> _PROMPT_
The reply must contain all of the records, unchanged.

> _MATERIAL FOR THE TASK_
((

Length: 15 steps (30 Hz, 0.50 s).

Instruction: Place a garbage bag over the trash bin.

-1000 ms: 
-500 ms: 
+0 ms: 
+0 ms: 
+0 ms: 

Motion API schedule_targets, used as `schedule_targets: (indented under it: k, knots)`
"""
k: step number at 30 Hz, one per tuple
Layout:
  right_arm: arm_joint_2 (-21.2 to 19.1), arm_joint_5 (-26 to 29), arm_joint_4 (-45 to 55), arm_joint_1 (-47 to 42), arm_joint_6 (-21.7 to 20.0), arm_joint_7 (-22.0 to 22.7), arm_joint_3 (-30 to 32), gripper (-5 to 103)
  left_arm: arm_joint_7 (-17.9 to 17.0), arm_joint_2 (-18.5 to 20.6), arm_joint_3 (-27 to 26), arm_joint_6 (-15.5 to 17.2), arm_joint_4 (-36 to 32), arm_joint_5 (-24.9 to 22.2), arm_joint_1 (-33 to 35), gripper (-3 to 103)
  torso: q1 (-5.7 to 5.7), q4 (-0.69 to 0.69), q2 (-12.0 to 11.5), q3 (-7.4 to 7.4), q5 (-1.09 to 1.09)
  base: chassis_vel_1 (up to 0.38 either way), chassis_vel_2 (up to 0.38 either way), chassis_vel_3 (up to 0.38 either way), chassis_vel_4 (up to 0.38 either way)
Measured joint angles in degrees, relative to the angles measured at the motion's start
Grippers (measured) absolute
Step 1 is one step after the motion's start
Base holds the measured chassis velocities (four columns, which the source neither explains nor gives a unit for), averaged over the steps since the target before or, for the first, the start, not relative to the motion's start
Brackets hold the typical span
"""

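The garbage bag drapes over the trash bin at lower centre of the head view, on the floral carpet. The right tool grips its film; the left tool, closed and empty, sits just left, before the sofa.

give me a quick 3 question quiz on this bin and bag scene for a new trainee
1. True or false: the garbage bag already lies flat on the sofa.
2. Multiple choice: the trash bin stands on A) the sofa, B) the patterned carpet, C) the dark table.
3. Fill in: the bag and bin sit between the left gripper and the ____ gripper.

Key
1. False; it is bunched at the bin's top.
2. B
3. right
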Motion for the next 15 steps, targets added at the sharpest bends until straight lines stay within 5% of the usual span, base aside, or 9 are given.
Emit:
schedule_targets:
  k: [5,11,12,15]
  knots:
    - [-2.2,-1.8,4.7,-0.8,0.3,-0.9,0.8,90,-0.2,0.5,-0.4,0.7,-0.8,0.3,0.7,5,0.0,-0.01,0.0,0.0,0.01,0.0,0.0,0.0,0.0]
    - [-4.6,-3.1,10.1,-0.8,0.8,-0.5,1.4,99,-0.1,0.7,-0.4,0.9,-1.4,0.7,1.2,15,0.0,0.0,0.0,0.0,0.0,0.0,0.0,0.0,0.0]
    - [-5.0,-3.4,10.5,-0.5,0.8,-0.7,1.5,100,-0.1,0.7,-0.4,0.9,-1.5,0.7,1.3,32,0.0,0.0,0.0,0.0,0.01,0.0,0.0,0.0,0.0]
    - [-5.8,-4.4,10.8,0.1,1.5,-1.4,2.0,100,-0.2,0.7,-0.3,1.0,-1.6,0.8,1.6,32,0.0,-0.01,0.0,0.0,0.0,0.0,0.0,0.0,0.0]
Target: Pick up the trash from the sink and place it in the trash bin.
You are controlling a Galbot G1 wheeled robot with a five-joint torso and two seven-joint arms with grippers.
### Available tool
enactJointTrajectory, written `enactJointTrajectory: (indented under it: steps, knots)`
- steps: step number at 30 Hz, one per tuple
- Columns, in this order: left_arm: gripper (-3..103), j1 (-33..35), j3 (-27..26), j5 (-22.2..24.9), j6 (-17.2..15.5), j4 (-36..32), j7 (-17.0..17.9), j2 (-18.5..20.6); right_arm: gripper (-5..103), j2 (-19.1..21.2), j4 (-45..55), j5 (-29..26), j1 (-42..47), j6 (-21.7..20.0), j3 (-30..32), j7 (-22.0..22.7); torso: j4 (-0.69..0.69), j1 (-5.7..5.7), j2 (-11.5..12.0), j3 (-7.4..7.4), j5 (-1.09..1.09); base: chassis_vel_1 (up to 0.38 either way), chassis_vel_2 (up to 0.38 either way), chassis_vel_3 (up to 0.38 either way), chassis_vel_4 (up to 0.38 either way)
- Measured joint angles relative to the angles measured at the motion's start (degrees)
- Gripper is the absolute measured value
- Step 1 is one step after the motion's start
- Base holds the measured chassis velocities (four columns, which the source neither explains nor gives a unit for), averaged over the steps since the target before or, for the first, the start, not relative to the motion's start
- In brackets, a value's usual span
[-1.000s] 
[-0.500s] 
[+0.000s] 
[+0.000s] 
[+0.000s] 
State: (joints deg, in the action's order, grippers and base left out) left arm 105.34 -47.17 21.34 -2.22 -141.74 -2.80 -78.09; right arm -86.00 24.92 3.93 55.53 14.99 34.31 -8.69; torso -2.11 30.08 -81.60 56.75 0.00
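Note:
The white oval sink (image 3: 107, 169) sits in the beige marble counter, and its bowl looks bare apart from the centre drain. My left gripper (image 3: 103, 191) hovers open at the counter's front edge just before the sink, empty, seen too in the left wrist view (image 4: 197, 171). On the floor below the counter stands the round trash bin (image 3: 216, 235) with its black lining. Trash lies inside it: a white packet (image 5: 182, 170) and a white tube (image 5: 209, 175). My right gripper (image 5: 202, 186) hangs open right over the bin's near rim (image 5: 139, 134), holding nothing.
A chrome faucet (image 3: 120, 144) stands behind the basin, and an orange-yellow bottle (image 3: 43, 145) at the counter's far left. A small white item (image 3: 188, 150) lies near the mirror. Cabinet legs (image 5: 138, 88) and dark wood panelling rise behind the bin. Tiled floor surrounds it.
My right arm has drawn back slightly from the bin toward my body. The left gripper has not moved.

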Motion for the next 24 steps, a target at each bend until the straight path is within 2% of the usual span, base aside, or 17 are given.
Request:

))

> _WORKED SOLUTION_
Length: 15 steps (30 Hz, 0.50 s).

Instruction: Place a garbage bag over the trash bin.

-1000 ms: 
-500 ms: 
+0 ms: 
+0 ms: 
+0 ms: 

Motion API schedule_targets, used as `schedule_targets: (indented under it: k, knots)`
"""
k: step number at 30 Hz, one per tuple
Layout:
  right_arm: arm_joint_2 (-21.2 to 19.1), arm_joint_5 (-26 to 29), arm_joint_4 (-45 to 55), arm_joint_1 (-47 to 42), arm_joint_6 (-21.7 to 20.0), arm_joint_7 (-22.0 to 22.7), arm_joint_3 (-30 to 32), gripper (-5 to 103)
  left_arm: arm_joint_7 (-17.9 to 17.0), arm_joint_2 (-18.5 to 20.6), arm_joint_3 (-27 to 26), arm_joint_6 (-15.5 to 17.2), arm_joint_4 (-36 to 32), arm_joint_5 (-24.9 to 22.2), arm_joint_1 (-33 to 35), gripper (-3 to 103)
  torso: q1 (-5.7 to 5.7), q4 (-0.69 to 0.69), q2 (-12.0 to 11.5), q3 (-7.4 to 7.4), q5 (-1.09 to 1.09)
  base: chassis_vel_1 (up to 0.38 either way), chassis_vel_2 (up to 0.38 either way), chassis_vel_3 (up to 0.38 either way), chassis_vel_4 (up to 0.38 either way)
Measured joint angles in degrees, relative to the angles measured at the motion's start
Grippers (measured) absolute
Step 1 is one step after the motion's start
Base holds the measured chassis velocities (four columns, which the source neither explains nor gives a unit for), averaged over the steps since the target before or, for the first, the start, not relative to the motion's start
Brackets hold the typical span
"""

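The garbage bag drapes over the trash bin at lower centre of the head view, on the floral carpet. The right tool grips its film; the left tool, closed and empty, sits just left, before the sofa.

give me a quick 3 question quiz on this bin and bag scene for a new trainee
1. True or false: the garbage bag already lies flat on the sofa.
2. Multiple choice: the trash bin stands on A) the sofa, B) the patterned carpet, C) the dark table.
3. Fill in: the bag and bin sit between the left gripper and the ____ gripper.

Key
1. False; it is bunched at the bin's top.
2. B
3. right
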Motion for the next 15 steps, targets added at the sharpest bends until straight lines stay within 5% of the usual span, base aside, or 9 are given.
Emit:
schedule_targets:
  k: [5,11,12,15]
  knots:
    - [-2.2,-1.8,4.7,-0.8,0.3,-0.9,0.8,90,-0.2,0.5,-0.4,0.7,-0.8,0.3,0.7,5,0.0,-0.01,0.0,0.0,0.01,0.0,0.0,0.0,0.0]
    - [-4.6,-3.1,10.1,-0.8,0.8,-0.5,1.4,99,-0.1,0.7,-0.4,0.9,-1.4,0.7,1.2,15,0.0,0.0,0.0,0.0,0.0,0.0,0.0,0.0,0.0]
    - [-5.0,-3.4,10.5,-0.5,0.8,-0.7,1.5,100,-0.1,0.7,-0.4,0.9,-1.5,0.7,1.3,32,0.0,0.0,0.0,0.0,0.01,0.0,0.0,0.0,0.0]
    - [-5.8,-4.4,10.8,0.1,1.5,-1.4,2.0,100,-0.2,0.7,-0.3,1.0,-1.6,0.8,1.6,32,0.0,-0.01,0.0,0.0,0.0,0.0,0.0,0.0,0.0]
Target: Pick up the trash from the sink and place it in the trash bin.
You are controlling a Galbot G1 wheeled robot with a five-joint torso and two seven-joint arms with grippers.
### Available tool
enactJointTrajectory, written `enactJointTrajectory: (indented under it: steps, knots)`
- steps: step number at 30 Hz, one per tuple
- Columns, in this order: left_arm: gripper (-3..103), j1 (-33..35), j3 (-27..26), j5 (-22.2..24.9), j6 (-17.2..15.5), j4 (-36..32), j7 (-17.0..17.9), j2 (-18.5..20.6); right_arm: gripper (-5..103), j2 (-19.1..21.2), j4 (-45..55), j5 (-29..26), j1 (-42..47), j6 (-21.7..20.0), j3 (-30..32), j7 (-22.0..22.7); torso: j4 (-0.69..0.69), j1 (-5.7..5.7), j2 (-11.5..12.0), j3 (-7.4..7.4), j5 (-1.09..1.09); base: chassis_vel_1 (up to 0.38 either way), chassis_vel_2 (up to 0.38 either way), chassis_vel_3 (up to 0.38 either way), chassis_vel_4 (up to 0.38 either way)
- Measured joint angles relative to the angles measured at the motion's start (degrees)
- Gripper is the absolute measured value
- Step 1 is one step after the motion's start
- Base holds the measured chassis velocities (four columns, which the source neither explains nor gives a unit for), averaged over the steps since the target before or, for the first, the start, not relative to the motion's start
- In brackets, a value's usual span
[-1.000s] 
[-0.500s] 
[+0.000s] 
[+0.000s] 
[+0.000s] 
State: (joints deg, in the action's order, grippers and base left out) left arm 105.34 -47.17 21.34 -2.22 -141.74 -2.80 -78.09; right arm -86.00 24.92 3.93 55.53 14.99 34.31 -8.69; torso -2.11 30.08 -81.60 56.75 0.00
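Note:
The white oval sink (image 3: 107, 169) sits in the beige marble counter, and its bowl looks bare apart from the centre drain. My left gripper (image 3: 103, 191) hovers open at the counter's front edge just before the sink, empty, seen too in the left wrist view (image 4: 197, 171). On the floor below the counter stands the round trash bin (image 3: 216, 235) with its black lining. Trash lies inside it: a white packet (image 5: 182, 170) and a white tube (image 5: 209, 175). My right gripper (image 5: 202, 186) hangs open right over the bin's near rim (image 5: 139, 134), holding nothing.
A chrome faucet (image 3: 120, 144) stands behind the basin, and an orange-yellow bottle (image 3: 43, 145) at the counter's far left. A small white item (image 3: 188, 150) lies near the mirror. Cabinet legs (image 5: 138, 88) and dark wood panelling rise behind the bin. Tiled floor surrounds it.
My right arm has drawn back slightly from the bin toward my body. The left gripper has not moved.
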
Motion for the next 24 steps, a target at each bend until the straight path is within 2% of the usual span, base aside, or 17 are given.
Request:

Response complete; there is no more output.